Simon (Sim) Gokkes was born in Amsterdam on 21 March 1897. David Gokkes, his father, was a peddler from Blokzijl, a harbour town in the province of Overijssel, in the north-eastern part of the Netherlands. His mother, Rachel Rimini, gave birth to three sons: Jacob, Joseph and Simon. His musicality was apparent from an early age and he received singing lessons from the opera singer and conductor Ben Geijsel, and from Victor Schlesinger, cantor of the Rapenburg Synagogue in Amsterdam. How and when he began composing, or who taught him, is not clear. The fact is that in 1912, when he was only fifteen, his first compositions were performed by the choir of the Rapenburg Synagogue. As a teenager he conducted several choirs. In 1914 he replaced Schlesinger (who had left the country to take up the post of chief cantor in Manchester) as the conductor of a children's choir.
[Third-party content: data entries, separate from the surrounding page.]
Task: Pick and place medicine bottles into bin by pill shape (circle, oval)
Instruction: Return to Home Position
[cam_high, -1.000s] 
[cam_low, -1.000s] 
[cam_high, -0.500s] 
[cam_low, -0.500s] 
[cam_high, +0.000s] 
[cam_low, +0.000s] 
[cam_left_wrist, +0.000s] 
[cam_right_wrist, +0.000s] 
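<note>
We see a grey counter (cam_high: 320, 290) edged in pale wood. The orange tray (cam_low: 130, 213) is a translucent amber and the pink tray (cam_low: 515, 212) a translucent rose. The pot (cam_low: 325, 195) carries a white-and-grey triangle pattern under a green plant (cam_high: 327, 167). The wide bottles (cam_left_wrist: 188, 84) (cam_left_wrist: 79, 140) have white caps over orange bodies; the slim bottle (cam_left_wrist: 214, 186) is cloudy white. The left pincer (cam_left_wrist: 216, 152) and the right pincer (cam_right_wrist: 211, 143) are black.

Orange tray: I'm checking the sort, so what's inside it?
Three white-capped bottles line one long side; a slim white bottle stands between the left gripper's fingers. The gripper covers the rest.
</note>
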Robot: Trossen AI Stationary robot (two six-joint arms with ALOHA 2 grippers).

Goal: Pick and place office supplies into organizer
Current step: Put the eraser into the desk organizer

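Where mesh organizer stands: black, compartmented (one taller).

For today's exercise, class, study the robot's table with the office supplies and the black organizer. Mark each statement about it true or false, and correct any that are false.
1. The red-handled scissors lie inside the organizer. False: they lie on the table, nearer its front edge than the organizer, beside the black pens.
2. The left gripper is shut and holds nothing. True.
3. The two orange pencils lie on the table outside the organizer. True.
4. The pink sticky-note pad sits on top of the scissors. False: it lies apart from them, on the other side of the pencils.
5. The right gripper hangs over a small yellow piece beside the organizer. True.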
Gokkes attended the Amsterdam Conservatoire to study composition with Sem Dresden and graduated in 1919. He served for a brief time as the second Kapellmeister of the operetta company of Désiré Pauwels and Bart Kreeft, but military service brought an end to this engagement. In 1921, he founded the Amsterdamsche Korenschool (Amsterdam Choir School), aiming to renew the ‘Liedertafel’ style, an unpretentious choral style practised by male-voice choirs. The gatherings at which such music was sung were originally convivial occasions where the members sat around a table with refreshments, but the aims later became more artistic. Gokkes achieved considerable artistic success with this endeavour, according to a newspaper report from that time. He conducted the Santo Serviço, the choir of the Portuguese Synagogue in Amsterdam, for many years and he continued to compose. In 1923, he married the pianist Rebecca Winnik, who had her own private music school. They had two children, David and Rachel.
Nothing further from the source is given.